Feeling inspired to do what the settlers once did, I hopped onto a horse and headed into the hills. Slappy, my steed, was a 17-year-old steel-gray Appaloosa gelding belonging to the River Ridge Stables at the Inn of the 7th Mountain Resort.

With guides Blair Bunker, 18, and Jeannette Ray, 41, I set off into the Deschutes National Forest. For an hour and a half, we traipsed through quiet copses and along a burbling river. I became hypnotized by the steady gait and the natural incense of the groves. The trail ride ended too soon, but dusk was about to descend.

Dinner with a friend at rustic Pine Tavern in downtown Bend yielded a meal of sesame-crusted grilled tuna with Asian sweet chile sauce, jasmine rice and wasabi.

From there we made a short walk to the Bend Distillery, where proprietor Jim Bendis makes his own gin using local juniper berries and Cascade Mountain water, filtered through crushed volcanic rock. He also distills a fine vodka.

The menu in his bar includes an "iced hazelnut vodka latte" and a full range of tasty infused martinis. These are not to be casually consumed: "The scary thing about this is they are 50 percent alcohol," said Bendis. He limits customers to two drinks each. (emphasis added)

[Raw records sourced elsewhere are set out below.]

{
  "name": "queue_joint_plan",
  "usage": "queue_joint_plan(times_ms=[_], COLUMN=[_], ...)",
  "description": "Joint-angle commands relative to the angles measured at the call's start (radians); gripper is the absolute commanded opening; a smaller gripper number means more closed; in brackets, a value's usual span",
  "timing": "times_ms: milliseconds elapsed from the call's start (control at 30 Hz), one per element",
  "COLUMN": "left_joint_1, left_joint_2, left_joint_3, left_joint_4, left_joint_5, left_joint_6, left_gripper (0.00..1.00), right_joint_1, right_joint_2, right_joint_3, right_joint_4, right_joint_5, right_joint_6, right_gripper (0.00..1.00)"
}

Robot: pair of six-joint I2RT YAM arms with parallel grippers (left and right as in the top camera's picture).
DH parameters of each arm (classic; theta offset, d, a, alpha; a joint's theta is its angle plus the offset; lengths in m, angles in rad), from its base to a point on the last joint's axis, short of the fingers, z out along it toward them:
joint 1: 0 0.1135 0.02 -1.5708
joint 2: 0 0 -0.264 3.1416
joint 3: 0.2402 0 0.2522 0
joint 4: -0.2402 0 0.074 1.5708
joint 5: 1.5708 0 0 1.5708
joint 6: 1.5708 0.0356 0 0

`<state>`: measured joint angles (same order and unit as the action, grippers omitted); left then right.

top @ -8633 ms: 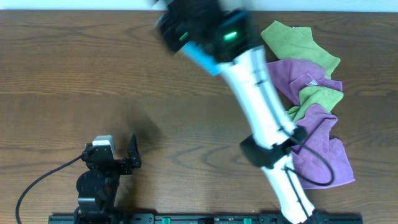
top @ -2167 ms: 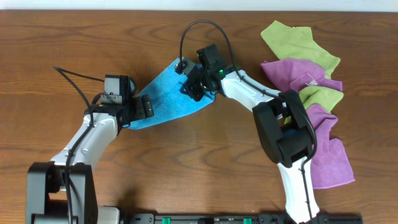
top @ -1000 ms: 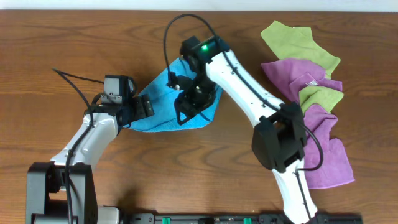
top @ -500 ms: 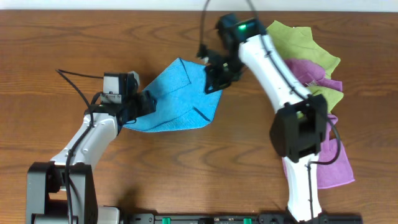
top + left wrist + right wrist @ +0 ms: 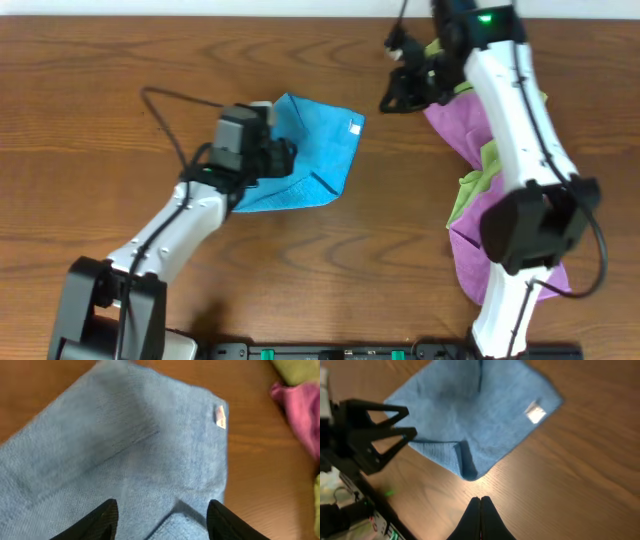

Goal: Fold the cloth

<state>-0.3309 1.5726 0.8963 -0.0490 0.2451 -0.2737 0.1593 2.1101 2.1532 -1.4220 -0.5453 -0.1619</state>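
Observation:
The sky-blue cloth (image 5: 318,148) lies flat on the wooden table, left of centre, with its white tag (image 5: 353,126) at the right corner and a folded-over flap along its near edge (image 5: 462,457). My left gripper (image 5: 286,159) hovers over the cloth's left part. Its fingers (image 5: 106,519) stand apart, open, with only the cloth's surface (image 5: 150,435) beneath them. My right gripper (image 5: 388,101) hangs at the back right, clear of the cloth. It is shut (image 5: 480,499) with nothing between the fingers, and bare wood lies below it.
A heap of purple cloths (image 5: 462,120) and lime-green cloths (image 5: 466,190) lies at the right, partly under my right arm. The purple edge (image 5: 300,407) shows at the right of the left wrist view. The table's far edge runs along the top.
My right gripper has left the cloth, shut, and swung away to the back right. My left gripper has moved right, onto the cloth. The cloth now lies flatter, with its tag showing.

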Motion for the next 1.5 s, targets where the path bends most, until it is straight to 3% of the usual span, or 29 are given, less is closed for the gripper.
queue_joint_plan(times_ms=[0,333,467,667,767,1100,1467], left_joint_1=[-0.036,-0.046,-0.047,-0.069,-0.090,-0.141,-0.142], left_joint_2=[0.007,0.197,0.298,0.404,0.414,0.436,0.464], left_joint_3=[0.087,0.286,0.369,0.414,0.414,0.414,0.414], left_joint_4=[-0.017,-0.100,-0.136,-0.167,-0.160,-0.127,-0.158], left_joint_5=[-0.253,-0.388,-0.388,-0.387,-0.386,-0.383,-0.382], left_joint_6=[0.114,0.310,0.351,0.368,0.386,0.480,0.499], left_gripper=[0.58,0.54,0.41,0.43,0.49,0.44,0.43], right_joint_1=[-0.047,-0.127,-0.126,-0.125,-0.125,-0.125,-0.125], right_joint_2=[-0.070,-0.194,-0.204,-0.204,-0.204,-0.204,-0.204], right_joint_3=[0.024,0.024,0.024,0.023,0.023,0.023,0.023], right_joint_4=[0.001,0.012,0.012,0.006,0.006,0.005,0.005], right_joint_5=[-0.004,-0.005,-0.005,-0.005,-0.004,-0.004,-0.004], right_joint_6=[-0.011,-0.011,-0.011,-0.011,-0.011,-0.011,-0.011], right_gripper=[0.01,0.02,0.01,0.02,0.02,0.02,0.02])
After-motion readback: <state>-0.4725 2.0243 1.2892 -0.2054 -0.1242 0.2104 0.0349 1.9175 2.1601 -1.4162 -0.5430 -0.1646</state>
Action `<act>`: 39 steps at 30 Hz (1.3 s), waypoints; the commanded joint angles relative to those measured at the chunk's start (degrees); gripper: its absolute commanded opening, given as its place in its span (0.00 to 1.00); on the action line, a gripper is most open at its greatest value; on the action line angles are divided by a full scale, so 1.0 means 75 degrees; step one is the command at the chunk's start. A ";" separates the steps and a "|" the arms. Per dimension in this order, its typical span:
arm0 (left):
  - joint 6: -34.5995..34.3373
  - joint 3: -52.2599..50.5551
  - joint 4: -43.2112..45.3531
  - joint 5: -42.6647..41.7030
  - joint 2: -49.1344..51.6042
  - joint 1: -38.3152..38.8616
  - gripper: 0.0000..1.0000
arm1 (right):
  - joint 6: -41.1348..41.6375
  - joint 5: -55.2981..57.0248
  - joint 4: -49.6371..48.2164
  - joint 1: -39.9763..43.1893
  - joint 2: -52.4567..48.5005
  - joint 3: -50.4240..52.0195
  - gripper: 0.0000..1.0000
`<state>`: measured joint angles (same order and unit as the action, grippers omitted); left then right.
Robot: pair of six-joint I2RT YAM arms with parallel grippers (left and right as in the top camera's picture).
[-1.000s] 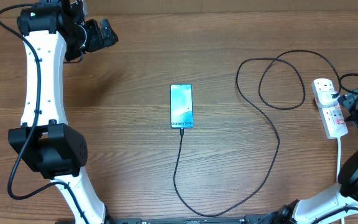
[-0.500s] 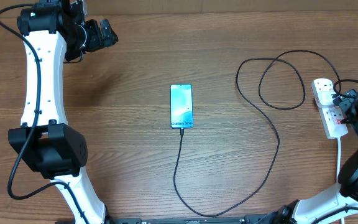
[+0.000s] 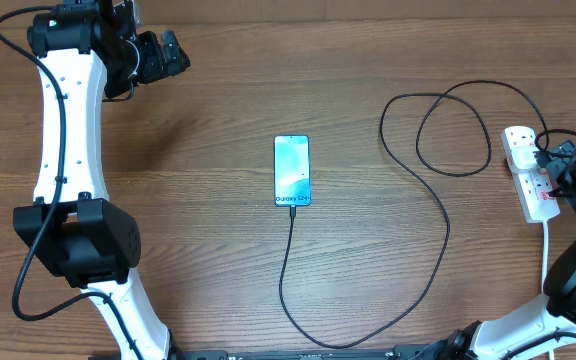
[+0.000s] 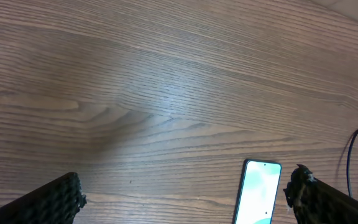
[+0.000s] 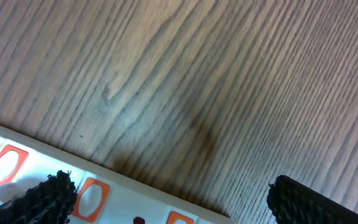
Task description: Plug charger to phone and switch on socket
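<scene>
My right gripper (image 3: 566, 168), jaws wide and empty, has edged over the socket (image 3: 530, 185), so with the charger (image 3: 438, 230) seemingly seated in the phone (image 3: 292, 170), only the switch remains; my left gripper (image 3: 173, 55) hangs open far from the socket.

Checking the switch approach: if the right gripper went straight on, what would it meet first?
Probably the socket, whose edge lies between the right gripper's open fingers; depth is unclear, so perhaps the table beside it.

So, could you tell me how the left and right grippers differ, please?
The left gripper is at the far-left corner of the table, away from the phone; the right gripper is at the right edge, close over the socket. The left one's camera sees the phone ahead; the right one's sees the socket's red switch marks. Both are open and empty.
</scene>
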<state>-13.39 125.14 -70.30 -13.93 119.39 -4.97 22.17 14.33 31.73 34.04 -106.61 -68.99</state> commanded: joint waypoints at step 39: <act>-0.0050 0.0079 0.0003 -0.0070 -0.0076 0.0017 1.00 | -0.0548 -0.0927 0.0291 0.0020 -0.0251 -0.0003 0.98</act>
<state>-13.39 125.14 -70.30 -13.96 119.39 -4.97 20.69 11.66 32.86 34.50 -109.01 -69.21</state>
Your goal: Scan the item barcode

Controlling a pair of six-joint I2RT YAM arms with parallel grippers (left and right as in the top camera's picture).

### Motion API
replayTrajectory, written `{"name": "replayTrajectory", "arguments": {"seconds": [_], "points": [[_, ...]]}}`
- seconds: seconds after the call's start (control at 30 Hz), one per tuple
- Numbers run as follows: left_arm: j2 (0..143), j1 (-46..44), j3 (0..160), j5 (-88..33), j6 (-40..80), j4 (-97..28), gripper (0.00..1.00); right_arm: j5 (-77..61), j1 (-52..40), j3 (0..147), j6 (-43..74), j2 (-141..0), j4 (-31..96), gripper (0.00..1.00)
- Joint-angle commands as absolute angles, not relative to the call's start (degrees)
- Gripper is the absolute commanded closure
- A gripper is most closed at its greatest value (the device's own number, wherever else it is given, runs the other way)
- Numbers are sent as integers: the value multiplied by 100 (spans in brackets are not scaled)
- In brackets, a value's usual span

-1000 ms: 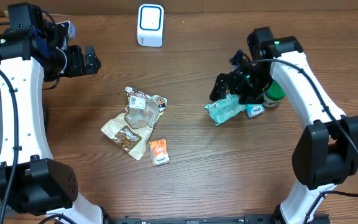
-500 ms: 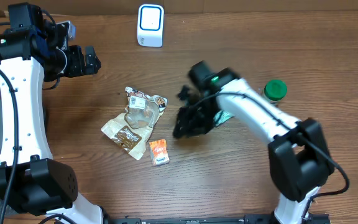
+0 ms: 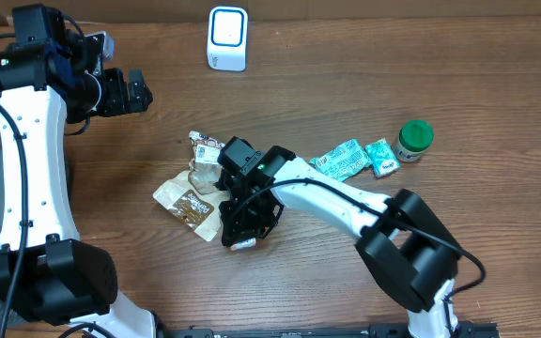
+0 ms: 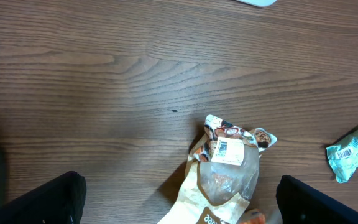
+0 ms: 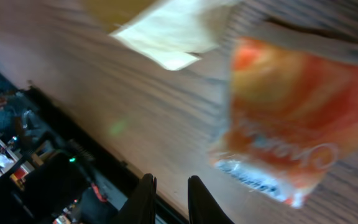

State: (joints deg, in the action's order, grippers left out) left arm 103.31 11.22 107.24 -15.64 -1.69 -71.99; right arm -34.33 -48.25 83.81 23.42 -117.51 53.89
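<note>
1 glossy orange rectangular packet (image 5: 297, 124) lies on streaky wood-grain table (image 4: 104, 62).

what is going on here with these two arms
The right arm is stretched across the table, with the right gripper down over the orange packet. Its fingers are nearly closed and no grip on the packet shows. The left gripper hangs open at the back left, holding nothing. The white scanner stands at the back edge, so nothing is being scanned yet.
</note>
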Motion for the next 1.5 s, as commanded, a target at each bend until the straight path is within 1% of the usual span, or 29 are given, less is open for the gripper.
{"name": "replayTrajectory", "arguments": {"seconds": [0.0,0.07,0.23,0.33,0.37,0.43,0.53,0.57,0.7,0.77,0.9,1.07,1.13,1.23,1.27,1.3,1.47], "points": [[10381,1057,10739,-1608,-261,-7194,0,-3529,-4757,8536,2443,-12051,5557,85],[10381,1057,10739,-1605,-259,-7192,0,-3522,-4720,8558,2443,-12060,5610,81],[10381,1057,10739,-1610,-261,-7190,0,-3345,-4484,8576,2576,-12060,5806,80],[10381,1057,10739,-1610,-259,-7192,0,-3044,-4139,8582,2569,-12057,6101,80],[10381,1057,10739,-1610,-259,-7190,0,-2742,-3959,8600,2523,-12057,6287,79],[10381,1057,10739,-1610,-261,-7192,0,-2353,-3695,8602,2471,-12055,6418,75],[10381,1057,10739,-1608,-261,-7190,0,-2292,-3256,8685,1865,-12055,6394,64],[10381,1057,10739,-1610,-259,-7192,0,-2296,-3105,8750,1765,-12055,6386,62],[10381,1057,10739,-1610,-261,-7192,0,-2484,-2698,9161,1533,-12051,6613,60],[10381,1057,10739,-1610,-261,-7192,0,-2862,-2655,9380,1389,-12044,6805,60],[10381,1057,10739,-1610,-261,-7192,0,-3540,-2987,9421,1304,-12042,6820,61],[10381,1057,10739,-1610,-259,-7192,0,-3557,-3938,9413,1562,-12057,6361,60],[10381,1057,10739,-1610,-261,-7192,0,-3319,-4338,9413,1754,-12064,6154,58],[10381,1057,10739,-1610,-259,-7192,0,-2620,-4847,9413,1940,-12068,6018,52],[10381,1057,10739,-1610,-261,-7192,0,-2418,-4950,9413,2005,-12090,6003,48],[10381,1057,10739,-1610,-261,-7192,1,-2386,-5011,9413,2040,-12119,5992,46],[10381,1057,10739,-1610,-261,-7192,0,-2622,-4941,9413,2121,-12379,6119,47]]}}
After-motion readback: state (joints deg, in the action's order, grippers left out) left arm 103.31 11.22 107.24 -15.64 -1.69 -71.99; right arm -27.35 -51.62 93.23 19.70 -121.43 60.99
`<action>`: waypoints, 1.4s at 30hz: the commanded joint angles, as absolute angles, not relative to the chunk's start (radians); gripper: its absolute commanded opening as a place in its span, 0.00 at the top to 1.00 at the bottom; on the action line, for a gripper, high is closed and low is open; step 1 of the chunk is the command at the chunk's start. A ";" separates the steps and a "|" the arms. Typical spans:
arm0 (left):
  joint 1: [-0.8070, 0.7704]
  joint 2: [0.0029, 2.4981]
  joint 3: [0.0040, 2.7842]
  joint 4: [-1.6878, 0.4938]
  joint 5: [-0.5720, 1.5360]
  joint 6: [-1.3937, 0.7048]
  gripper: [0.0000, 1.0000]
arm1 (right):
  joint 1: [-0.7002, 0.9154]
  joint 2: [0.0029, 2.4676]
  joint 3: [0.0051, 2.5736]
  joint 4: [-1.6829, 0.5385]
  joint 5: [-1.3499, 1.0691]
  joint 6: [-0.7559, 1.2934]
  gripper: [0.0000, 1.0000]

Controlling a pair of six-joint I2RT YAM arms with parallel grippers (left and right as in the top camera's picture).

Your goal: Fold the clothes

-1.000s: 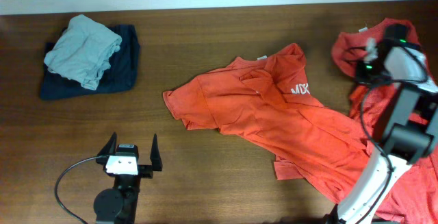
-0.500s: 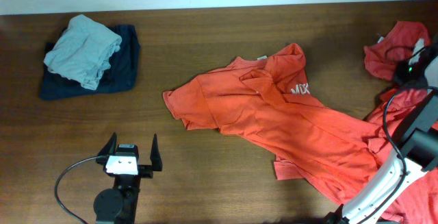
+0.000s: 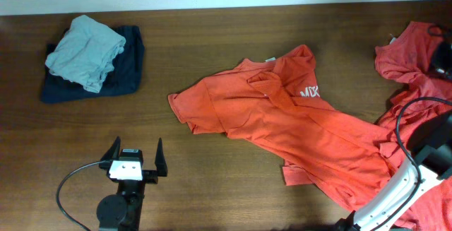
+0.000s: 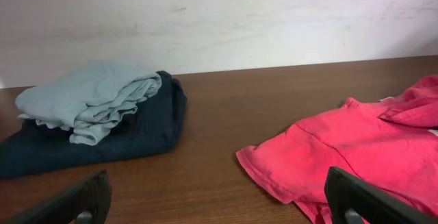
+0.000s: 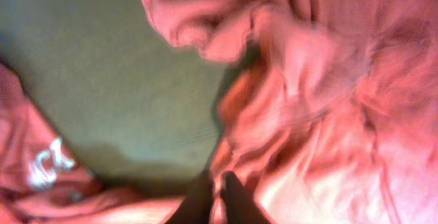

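Note:
An orange T-shirt [image 3: 282,114] lies crumpled and spread across the middle of the table; its sleeve shows in the left wrist view [image 4: 342,148]. A red garment [image 3: 406,51] is bunched at the far right edge. In the blurred right wrist view my right gripper [image 5: 217,195] has its two dark fingers nearly together, with a strip of the red garment [image 5: 328,114] between them. In the overhead view it is almost past the right edge. My left gripper [image 3: 134,162] is open and empty near the front left, its fingers [image 4: 75,200] wide apart above bare wood.
A folded pile sits at the back left: a pale grey-green garment [image 3: 85,51] on a navy one [image 3: 127,72], also in the left wrist view [image 4: 96,101]. My right arm's white link [image 3: 395,188] and black cable [image 3: 402,118] lie over cloth at the right front. A pale wall runs behind the table.
My right gripper has swung to the right, out past the table's right edge, dragging the red garment with it. The left arm and the orange T-shirt have not moved.

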State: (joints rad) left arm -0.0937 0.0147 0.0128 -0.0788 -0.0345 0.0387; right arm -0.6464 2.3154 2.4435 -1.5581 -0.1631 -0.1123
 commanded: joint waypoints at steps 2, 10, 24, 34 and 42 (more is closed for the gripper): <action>-0.097 0.008 0.009 -0.080 -0.045 0.054 0.01 | -0.676 2.298 2.460 -1.654 -0.173 -0.067 0.96; -0.097 0.008 0.009 -0.080 -0.045 0.054 0.01 | -0.691 2.213 2.373 -1.699 -0.184 0.010 0.96; -0.097 0.008 0.009 -0.080 -0.045 0.054 0.01 | -0.802 1.889 1.769 -1.531 -0.097 0.175 0.96; -0.097 0.008 0.009 -0.080 -0.045 0.054 0.01 | -0.892 1.889 1.291 -1.160 -0.064 0.247 0.96; -0.097 0.008 0.009 -0.080 -0.045 0.054 0.01 | -0.891 1.893 1.122 -0.950 0.042 0.335 0.96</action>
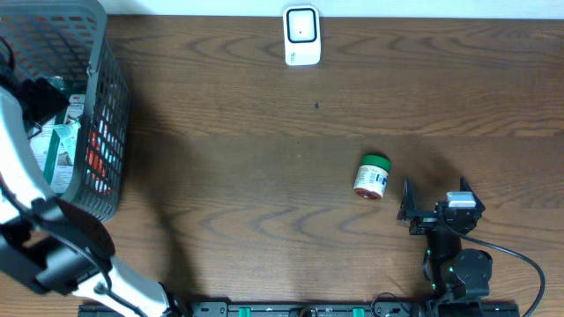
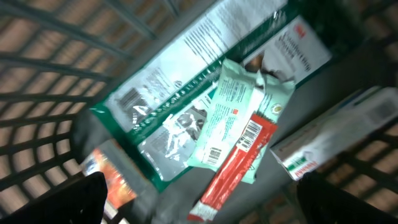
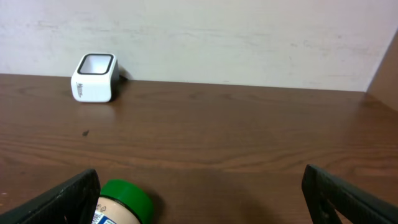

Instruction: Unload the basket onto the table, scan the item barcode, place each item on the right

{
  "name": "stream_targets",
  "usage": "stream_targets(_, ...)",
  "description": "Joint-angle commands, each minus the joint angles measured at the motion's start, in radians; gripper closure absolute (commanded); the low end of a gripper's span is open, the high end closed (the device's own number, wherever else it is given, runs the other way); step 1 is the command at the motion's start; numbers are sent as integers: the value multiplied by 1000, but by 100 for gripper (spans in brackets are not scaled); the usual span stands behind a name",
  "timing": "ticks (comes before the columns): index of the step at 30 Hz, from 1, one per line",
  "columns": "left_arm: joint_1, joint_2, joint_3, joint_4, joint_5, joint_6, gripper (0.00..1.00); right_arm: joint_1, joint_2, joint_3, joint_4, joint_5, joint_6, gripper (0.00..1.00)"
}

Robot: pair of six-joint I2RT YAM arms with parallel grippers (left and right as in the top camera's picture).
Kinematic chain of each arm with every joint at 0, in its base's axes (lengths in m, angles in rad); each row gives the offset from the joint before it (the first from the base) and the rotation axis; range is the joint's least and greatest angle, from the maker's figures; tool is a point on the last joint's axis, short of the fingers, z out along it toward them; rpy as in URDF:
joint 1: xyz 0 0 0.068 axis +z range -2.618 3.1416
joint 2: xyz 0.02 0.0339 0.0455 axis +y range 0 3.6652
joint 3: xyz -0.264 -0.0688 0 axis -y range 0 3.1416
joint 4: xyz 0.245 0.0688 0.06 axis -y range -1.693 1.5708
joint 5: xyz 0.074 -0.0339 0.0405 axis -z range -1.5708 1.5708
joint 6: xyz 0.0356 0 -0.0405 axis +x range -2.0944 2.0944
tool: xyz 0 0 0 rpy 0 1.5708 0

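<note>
Bottle (image 1: 373,177) lies on its side on the tabletop (image 1: 247,132), just left of our right tool (image 1: 434,187) — jaws wide, empty. The scanner (image 1: 301,35) sits well apart. Our left tool (image 2: 202,186) hangs wide over packets (image 2: 186,106) in the basket (image 1: 110,106).

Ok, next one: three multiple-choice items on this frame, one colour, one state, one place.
1. The cap of the bottle is: A) red B) green C) white
2. The right gripper is: A) open, empty B) shut on the bottle C) shut, empty
3. The left gripper is: A) beside the bottle B) inside the basket C) touching the right gripper
1 B, the cap shows green overhead; 2 A, its fingers stand apart with nothing between; 3 B, its wrist view shows mesh walls and packets below.
</note>
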Motion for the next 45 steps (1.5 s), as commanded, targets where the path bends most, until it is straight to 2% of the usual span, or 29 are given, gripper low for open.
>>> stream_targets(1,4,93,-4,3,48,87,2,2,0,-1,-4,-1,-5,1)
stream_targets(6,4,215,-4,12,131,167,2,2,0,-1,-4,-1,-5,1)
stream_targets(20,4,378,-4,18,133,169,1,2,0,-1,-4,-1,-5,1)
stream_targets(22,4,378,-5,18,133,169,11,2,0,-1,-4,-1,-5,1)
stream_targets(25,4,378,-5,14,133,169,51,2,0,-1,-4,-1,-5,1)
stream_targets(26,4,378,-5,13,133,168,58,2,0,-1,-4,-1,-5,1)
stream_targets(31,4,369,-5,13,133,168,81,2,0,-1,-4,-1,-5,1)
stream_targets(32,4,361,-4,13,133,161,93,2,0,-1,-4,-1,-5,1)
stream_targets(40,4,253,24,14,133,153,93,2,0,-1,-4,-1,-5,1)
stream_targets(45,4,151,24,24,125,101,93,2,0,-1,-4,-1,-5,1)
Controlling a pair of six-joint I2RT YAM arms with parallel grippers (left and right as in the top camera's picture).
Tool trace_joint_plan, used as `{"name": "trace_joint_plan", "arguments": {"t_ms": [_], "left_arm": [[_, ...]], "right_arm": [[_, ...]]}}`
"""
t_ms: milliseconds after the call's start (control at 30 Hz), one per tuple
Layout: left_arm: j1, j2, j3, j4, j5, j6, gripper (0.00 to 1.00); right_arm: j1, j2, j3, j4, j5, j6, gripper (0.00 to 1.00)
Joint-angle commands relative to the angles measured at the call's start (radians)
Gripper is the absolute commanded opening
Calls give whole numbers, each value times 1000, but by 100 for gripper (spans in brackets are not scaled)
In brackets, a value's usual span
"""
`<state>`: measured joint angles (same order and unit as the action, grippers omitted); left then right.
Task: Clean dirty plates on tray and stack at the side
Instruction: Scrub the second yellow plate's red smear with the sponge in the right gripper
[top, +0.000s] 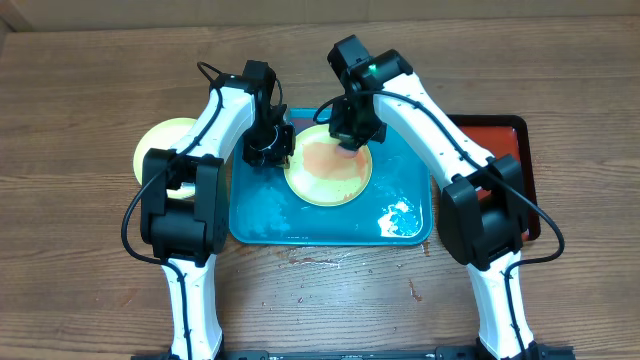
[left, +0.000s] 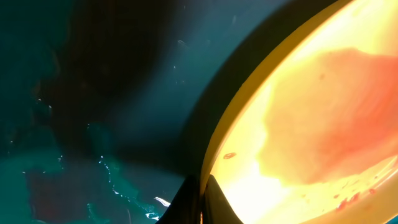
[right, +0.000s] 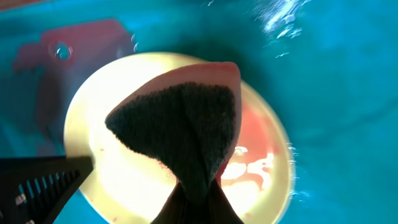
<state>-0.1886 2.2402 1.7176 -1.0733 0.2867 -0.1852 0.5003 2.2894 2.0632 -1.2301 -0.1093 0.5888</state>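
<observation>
One brown wooden surface (top: 80, 280) fills the overhead view, with a paler strip along its far edge. The teal tray (top: 260, 215) lies at its middle. The tray's floor is wet and glinting, and a white foamy patch (top: 397, 216) sits in its near right corner. Damp marks darken the surface just in front of the tray. A narrow red tray (top: 500, 135) lies just right of the tray, partly under the right arm.

A yellow-green plate (top: 330, 175) sits inside the tray, at its far middle, with an orange-red smear across its face. A second plate (top: 165, 140), also pale yellow-green, lies on the surface just left of the tray, partly hidden by the left arm.

The left fingers (left: 189, 205) are at the plate's left rim, low over the tray floor. In the left wrist view they are drawn almost together, with the rim running in between them, so they appear to pinch it.

The right fingers (right: 186, 202) are above the far part of the plate, clenched on a sponge (right: 180, 124). The sponge is dark and coarse, with a pink edge. It fans out from the fingers and presses against the plate's face, covering part of the smear.
</observation>
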Motion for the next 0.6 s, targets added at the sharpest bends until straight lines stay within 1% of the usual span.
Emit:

On another afternoon, I took a short stroll from my hotel back to the Pine Tavern, then turned left to some stairs leading down to the bank of the Deschutes River, which flows through town. White-tipped trees framed lovely homes across the water. Pale geese cruised in circles near the shore.

The trail curved around a rocky bend, leading to a peaceful park. A big white dog chased a squirrel up a tree there. In vain, the barking pooch tried to climb the trunk in pursuit of its prey.

"She's never seen a squirrel before," said the dog's owner. She must not be from Bend.